Some stories didn’t hit quite the right note with me. Carrie Ryan’s “In The Forest, Dark and Deep”, is a surreal, disturbing, and bloody take on Alice in Wonderland. It’s one of the truly horrific tales in the set, but I’m not sure most teens will have the patience for the style. “Emmeline”, by Cat Winters, mixes up several movies and books to create a supernatural tale set in the era of World War I, setting up an uneasy Angela Carter-esque romance that can only end badly. While I enjoyed the story I don’t know that it has a contemporary enough tone to appeal to modern teen readers. “Verse Chorus Verse” gets into the price a parent is willing to pay for their child’s fame, and the build-up is freaky, but as it’s mostly told from the parent’s point of view, it didn’t seem to really belong in a YA anthology.  In”The Dark, Scary Parts and All” a bullied, grief-stricken girl is offered the power to do her worst, if she’s willing to take it. The relationships and decisions in this story just felt off.  “M” is a strange little story that seems to belong more in an Agatha Christie novel than in an anthology of horror stories. I wanted to like it more, as there was a very Edward Gorey-esque influence, and the choice of a blind main character was interesting, but it wasn’t enough. “A Girl Who Dreamed of Snow” seemed more like fantasy than horror, with a shaman girl  sacrificing the men who kidnap her to appease spirits who will end a plague and save humanity from extinction.

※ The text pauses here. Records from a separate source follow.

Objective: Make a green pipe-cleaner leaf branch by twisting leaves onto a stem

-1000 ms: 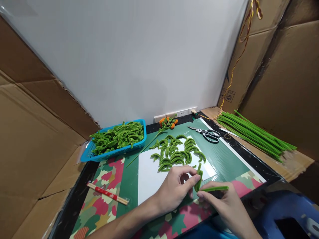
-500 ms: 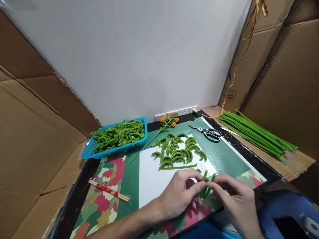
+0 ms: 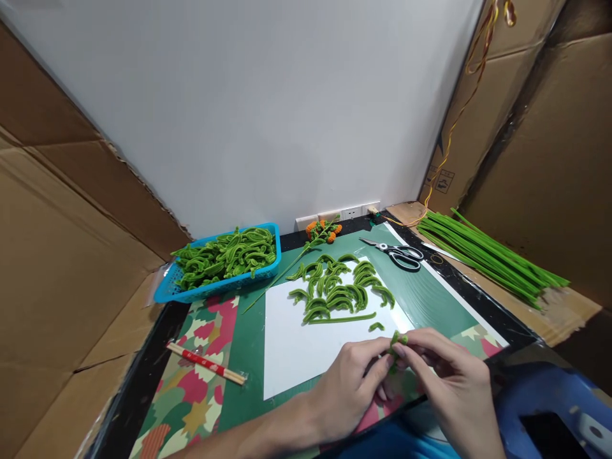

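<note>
My left hand (image 3: pixel 356 379) and my right hand (image 3: pixel 447 366) meet at the table's near edge. Both pinch a small bundle of green pipe cleaners (image 3: pixel 395 350) between thumb and fingers. Its lower part is mostly hidden behind the fingers. Just beyond them, a short bent green piece (image 3: pixel 376 326) lies on the white sheet of paper (image 3: pixel 296 344). Farther up the sheet are several curved green pipe cleaner pieces (image 3: pixel 339 296) in rows, with a straight pipe cleaner (image 3: pixel 342 319) along their near side.
A blue basket (image 3: pixel 165 290) heaped with bent green pieces stands back left. An orange-flowered stem (image 3: pixel 306 248) and black-handled scissors (image 3: pixel 399 255) lie behind the paper. Long green pipe cleaners (image 3: pixel 492 258) rest on cardboard at right. Wrapped chopsticks (image 3: pixel 208 363) lie at left.
The pipe cleaners between my fingers stood up as separate loops and are now bunched closer together, more covered by my fingers. The short bent piece beyond my hands is more exposed.
</note>
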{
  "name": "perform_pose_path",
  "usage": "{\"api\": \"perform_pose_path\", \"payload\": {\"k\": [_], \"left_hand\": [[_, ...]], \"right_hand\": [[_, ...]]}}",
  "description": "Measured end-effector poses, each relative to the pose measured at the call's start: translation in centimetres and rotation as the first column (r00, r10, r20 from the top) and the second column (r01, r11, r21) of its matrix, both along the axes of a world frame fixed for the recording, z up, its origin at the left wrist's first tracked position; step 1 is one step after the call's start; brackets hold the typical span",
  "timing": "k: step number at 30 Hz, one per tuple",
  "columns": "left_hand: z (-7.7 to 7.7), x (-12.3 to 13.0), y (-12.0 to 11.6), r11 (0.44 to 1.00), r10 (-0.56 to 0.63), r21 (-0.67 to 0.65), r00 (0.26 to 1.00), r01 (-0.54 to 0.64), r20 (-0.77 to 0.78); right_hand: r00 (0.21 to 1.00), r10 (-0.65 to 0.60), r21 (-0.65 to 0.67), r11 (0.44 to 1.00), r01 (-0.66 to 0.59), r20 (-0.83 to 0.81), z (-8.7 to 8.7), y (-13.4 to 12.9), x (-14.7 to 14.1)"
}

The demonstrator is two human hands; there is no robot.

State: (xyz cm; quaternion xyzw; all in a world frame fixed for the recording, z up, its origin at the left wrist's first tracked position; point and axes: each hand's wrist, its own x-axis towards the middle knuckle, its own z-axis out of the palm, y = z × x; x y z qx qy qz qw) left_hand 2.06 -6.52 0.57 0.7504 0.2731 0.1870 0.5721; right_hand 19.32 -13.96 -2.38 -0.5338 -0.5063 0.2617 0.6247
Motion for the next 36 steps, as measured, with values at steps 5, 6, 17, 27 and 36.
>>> {"api": "perform_pose_path", "payload": {"k": [5,6,17,27,36], "left_hand": [[-1.3,0.4,-1.2,0.984,0.008,-0.179,1.000,-0.003,0.026],[-1.6,0.4,-1.4,0.972,0.014,-0.236,1.000,-0.008,0.027],[-2.7,0.0,-0.3,0.999,-0.011,-0.052,1.000,0.012,0.029],[-3.7,0.1,-0.8,0.923,0.068,-0.383,0.996,-0.040,0.058],[-3.0,0.3,-0.8,0.875,0.121,-0.482,0.985,-0.049,0.121]], "right_hand": [[0.994,0.075,-0.038,0.996,-0.079,-0.085,-0.1,0.3,0.4],[0.990,0.102,-0.055,0.993,-0.108,-0.098,-0.2,0.4,0.5],[0.985,0.085,0.020,0.996,-0.083,-0.150,-0.5,1.1,0.2],[0.959,0.039,-0.059,0.997,-0.058,-0.280,-1.9,1.1,0.0],[0.953,-0.128,-0.164,0.983,0.084,-0.276,-1.8,0.4,0.0]]}}
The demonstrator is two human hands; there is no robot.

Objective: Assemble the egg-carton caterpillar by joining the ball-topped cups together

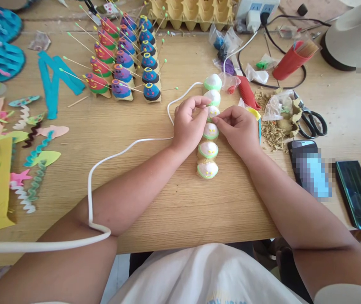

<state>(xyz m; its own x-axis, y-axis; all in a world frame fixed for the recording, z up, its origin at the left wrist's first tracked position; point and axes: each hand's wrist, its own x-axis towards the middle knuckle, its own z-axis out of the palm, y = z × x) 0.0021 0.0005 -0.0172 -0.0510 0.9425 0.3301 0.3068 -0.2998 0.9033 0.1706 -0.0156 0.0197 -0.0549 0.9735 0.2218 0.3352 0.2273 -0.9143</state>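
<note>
A column of white domes with green rims (208, 150) stands on the wooden table in front of me. The nearer domes carry small yellow dots. My left hand (191, 122) is at the column's left side, fingers curled, with thumb and forefinger beside the third dome from the back. From the right, my right hand (239, 128) touches that same dome (213, 113) with thumb and forefinger pinched together. Anything between the fingertips of either hand is too small to make out.
Painted cups with long pins (123, 73) stand in rows at the back left. Paper shapes (50, 131) lie left. A white cable (129, 146) crosses my left arm. Scissors (313, 122), phones (359, 192) and a red holder (289, 61) are right.
</note>
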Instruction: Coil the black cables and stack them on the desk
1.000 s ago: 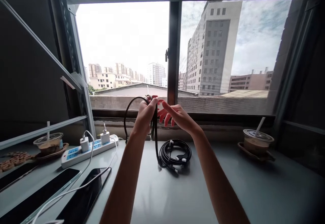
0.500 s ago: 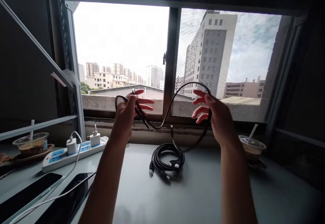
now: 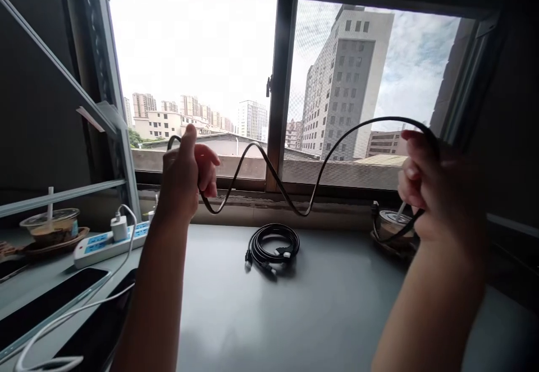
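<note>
Over by the window (image 3: 284, 80), the held cable (image 3: 391, 118) hangs in loose waves between two raised hands, stretched out but uncoiled; the other cable is already wound, its coil (image 3: 255, 246) lying on the tabletop (image 3: 320, 304) below. The left hand (image 3: 181, 181) has its fingers curled in around the held cable, thumb up, the exact grip hidden; the right hand (image 3: 438, 186) has its fingers folded and clamped on the same cable, a connector (image 3: 374, 209) dangling beside the cup (image 3: 387, 223); half a second ago the hands were closer together, with one tall hump between them; now they are wider apart, and a second, smaller hump shows.
</note>
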Motion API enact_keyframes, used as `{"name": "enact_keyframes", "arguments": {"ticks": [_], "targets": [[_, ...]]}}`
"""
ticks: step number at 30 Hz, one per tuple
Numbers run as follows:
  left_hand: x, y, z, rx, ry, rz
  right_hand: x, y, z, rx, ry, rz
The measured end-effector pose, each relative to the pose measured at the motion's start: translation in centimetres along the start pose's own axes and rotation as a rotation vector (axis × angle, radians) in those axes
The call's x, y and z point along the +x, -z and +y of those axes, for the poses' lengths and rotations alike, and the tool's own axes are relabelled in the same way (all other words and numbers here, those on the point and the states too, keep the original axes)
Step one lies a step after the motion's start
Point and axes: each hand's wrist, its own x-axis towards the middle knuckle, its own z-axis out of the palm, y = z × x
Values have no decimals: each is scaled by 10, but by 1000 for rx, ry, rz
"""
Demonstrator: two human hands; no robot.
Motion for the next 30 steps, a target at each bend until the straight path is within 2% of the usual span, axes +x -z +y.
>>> {"name": "enact_keyframes", "arguments": {"ticks": [3,5,8,10,14,18,22,27,30], "targets": [[-7,2,7,49,-12,-25,-1,-3,0,8,-14,-32],[-9,5,9,103,-14,-90,-2,-4,-1,36,-18,-54],[-10,8,7,265,64,-296,-5,-6,-6,79,-45,-111],[-11,7,6,343,137,-447,-8,-9,-9,84,-73,-195],[-18,1,9,297,194,-613,-12,-15,-9,38,-107,-381],[-27,-2,16,228,136,-695,-15,-22,-5,-19,-79,-458],[-34,-8,18,265,52,-732,-22,-34,-4,-132,-93,-565],[-43,-28,12,186,98,-733,-31,-48,-5,-205,-69,-855],[-46,-37,4,161,113,-765,-34,-52,-6,-186,-6,-918]]}}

A strong majority of the authors in this anthology are women, which seems to be the case overall in YA horror right now, as are the majority of the protagonists. In the cases where the story is told from a boy’s point of view, he is not usually presented in a terribly sympathetic manner, and generally it’s difficult to believe he isn’t getting his just desserts. Very few stories stood out to me as presenting a woman with agency: “Fat Girl With a Knife” has a main character who’s already out for revenge against the school bullies when a zombie outbreak starts, “A Girl Who Dreamed of Snow” has a girl with a plan in place that she carries through, and the girl in “Hide and Seek” is smart, strategic, and tricky. I loved seeing these characters take charge.

While I found this anthology to be a mixed bag, it covers a lot of ground, and I think most readers, especially girls, will find something to enjoy. Recommended.

 

Contains: gore, violence, murder, torture, references to pedophilia, references to rape, references to suicide, body horror

 

Editor’s note: Slasher Girls and Monster Boys was a 2019 Summer Scares YA pick.